* Task objective: Gather up every line from the entries below that uses the word "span".

***** Provided entries *****

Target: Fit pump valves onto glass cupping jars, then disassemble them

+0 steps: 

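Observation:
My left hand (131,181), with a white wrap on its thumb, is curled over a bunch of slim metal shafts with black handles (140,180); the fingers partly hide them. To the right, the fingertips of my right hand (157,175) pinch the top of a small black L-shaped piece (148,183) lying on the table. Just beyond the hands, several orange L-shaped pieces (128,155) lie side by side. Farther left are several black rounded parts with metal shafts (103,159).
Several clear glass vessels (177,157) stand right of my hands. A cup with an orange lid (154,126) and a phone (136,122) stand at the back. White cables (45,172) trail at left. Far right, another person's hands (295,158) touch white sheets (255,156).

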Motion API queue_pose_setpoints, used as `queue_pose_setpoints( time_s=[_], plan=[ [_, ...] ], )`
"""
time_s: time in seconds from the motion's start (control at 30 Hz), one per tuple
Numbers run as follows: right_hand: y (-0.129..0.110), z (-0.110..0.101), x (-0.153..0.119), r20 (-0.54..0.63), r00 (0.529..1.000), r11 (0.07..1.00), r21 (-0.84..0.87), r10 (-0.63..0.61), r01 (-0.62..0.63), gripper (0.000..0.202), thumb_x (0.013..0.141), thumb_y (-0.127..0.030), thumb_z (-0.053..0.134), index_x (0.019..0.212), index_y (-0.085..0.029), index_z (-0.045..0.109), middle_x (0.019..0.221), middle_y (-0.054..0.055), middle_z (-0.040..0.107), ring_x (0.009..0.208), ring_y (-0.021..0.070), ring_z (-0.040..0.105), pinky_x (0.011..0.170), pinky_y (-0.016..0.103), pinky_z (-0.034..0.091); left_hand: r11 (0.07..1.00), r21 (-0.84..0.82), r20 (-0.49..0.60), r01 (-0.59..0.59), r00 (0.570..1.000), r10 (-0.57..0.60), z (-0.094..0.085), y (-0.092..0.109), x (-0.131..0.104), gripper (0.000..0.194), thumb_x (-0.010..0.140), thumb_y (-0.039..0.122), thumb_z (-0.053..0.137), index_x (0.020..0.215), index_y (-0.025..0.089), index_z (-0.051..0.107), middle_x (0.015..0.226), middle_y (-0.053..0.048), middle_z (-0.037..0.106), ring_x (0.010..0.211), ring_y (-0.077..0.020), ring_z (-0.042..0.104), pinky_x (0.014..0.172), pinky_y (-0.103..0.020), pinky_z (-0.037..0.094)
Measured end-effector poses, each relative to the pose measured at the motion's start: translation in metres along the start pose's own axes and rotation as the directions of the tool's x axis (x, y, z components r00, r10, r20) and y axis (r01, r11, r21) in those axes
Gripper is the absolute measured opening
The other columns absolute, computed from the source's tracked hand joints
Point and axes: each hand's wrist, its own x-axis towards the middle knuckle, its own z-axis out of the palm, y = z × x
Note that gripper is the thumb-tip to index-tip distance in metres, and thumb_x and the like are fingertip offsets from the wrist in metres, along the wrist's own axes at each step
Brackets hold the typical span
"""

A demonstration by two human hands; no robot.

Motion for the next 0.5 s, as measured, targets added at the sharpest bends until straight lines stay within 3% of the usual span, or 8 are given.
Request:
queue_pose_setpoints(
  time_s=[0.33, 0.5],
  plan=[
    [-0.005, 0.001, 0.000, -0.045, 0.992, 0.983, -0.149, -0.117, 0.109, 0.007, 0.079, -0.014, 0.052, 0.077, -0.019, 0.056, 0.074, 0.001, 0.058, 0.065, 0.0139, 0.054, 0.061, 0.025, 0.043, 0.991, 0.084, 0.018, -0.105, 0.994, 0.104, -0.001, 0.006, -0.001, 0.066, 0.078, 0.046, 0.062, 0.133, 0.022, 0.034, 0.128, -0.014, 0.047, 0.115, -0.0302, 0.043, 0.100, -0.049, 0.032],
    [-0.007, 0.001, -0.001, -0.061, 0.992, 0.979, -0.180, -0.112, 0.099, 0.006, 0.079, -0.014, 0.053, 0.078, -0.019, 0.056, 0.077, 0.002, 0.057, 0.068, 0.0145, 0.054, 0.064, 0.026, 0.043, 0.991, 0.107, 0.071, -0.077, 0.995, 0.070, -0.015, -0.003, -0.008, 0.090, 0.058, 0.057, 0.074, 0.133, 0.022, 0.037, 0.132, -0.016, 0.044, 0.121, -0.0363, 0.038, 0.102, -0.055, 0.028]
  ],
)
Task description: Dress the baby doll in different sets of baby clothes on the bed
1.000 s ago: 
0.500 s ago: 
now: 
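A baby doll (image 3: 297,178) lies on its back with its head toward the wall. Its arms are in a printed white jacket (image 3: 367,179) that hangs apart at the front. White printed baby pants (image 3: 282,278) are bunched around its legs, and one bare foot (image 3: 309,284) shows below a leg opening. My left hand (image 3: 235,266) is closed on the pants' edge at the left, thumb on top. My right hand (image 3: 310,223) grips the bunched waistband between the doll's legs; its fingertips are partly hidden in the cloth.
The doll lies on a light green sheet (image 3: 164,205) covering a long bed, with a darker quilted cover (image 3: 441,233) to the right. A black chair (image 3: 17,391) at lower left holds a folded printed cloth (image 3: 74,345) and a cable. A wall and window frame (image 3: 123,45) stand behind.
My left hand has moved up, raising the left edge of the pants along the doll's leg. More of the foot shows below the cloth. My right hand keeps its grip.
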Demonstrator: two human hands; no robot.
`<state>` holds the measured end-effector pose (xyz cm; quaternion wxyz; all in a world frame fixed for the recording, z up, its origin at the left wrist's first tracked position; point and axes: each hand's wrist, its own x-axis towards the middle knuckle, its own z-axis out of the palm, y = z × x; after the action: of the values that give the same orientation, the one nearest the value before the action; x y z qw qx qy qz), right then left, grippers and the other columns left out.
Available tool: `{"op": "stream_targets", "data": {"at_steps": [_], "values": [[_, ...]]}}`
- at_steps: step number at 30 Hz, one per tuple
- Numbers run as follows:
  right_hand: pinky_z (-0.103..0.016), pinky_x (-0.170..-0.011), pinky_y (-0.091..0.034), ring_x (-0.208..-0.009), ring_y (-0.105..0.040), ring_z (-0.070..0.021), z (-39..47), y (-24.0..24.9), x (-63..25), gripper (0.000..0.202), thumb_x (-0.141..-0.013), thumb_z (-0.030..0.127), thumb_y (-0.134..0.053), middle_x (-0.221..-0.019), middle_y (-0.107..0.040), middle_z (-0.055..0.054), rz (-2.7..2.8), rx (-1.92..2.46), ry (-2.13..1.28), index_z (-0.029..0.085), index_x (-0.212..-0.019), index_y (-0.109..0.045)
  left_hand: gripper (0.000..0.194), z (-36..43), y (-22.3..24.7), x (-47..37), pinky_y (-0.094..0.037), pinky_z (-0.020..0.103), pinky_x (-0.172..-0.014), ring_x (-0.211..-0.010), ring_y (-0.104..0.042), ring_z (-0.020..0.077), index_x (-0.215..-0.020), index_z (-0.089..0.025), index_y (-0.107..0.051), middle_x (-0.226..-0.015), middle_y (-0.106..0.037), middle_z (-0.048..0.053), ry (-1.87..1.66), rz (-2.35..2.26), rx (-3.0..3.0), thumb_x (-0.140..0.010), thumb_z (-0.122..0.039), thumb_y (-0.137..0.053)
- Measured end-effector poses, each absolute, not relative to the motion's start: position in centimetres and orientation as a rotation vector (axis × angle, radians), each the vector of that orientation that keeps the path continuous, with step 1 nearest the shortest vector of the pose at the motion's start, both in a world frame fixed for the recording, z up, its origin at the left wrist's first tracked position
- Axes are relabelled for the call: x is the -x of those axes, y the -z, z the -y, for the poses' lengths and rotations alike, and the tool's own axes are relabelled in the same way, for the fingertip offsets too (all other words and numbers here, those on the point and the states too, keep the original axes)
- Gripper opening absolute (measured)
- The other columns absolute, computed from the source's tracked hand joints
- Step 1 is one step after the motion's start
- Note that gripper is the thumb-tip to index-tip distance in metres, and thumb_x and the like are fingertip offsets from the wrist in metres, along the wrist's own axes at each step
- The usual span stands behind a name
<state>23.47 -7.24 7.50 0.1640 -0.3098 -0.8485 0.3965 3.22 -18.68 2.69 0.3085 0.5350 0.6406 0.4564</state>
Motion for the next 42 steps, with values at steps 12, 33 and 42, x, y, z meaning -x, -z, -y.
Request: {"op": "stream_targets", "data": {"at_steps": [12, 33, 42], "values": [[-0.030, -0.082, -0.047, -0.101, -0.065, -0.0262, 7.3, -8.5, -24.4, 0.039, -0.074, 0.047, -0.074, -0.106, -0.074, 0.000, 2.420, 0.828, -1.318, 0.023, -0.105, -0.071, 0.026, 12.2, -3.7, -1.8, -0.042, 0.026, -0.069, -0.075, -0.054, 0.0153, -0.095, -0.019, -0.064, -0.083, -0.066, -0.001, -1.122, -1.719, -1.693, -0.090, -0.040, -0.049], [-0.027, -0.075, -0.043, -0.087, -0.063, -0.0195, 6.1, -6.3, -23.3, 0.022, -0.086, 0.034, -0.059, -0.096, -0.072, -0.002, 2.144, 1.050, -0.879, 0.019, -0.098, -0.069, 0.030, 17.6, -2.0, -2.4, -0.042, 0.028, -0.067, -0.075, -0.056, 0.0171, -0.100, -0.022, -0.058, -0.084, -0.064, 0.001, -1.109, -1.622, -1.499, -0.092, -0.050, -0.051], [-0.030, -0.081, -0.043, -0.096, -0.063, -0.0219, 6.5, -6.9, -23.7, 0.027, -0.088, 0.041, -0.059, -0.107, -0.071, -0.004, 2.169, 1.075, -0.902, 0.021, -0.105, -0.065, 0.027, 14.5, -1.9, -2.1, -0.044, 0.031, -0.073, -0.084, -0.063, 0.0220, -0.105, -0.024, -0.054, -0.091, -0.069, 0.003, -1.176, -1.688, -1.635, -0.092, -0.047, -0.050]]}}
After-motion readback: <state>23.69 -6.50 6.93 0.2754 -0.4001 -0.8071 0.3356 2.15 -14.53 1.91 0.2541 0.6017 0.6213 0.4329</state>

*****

* Expected output:
Brackets hold the typical span
Motion for the next 0.5 s, as measured, targets added at the sharpest bends until straight lines stay within 3% of the usual span, or 8 are given.
- The usual span stands behind a name

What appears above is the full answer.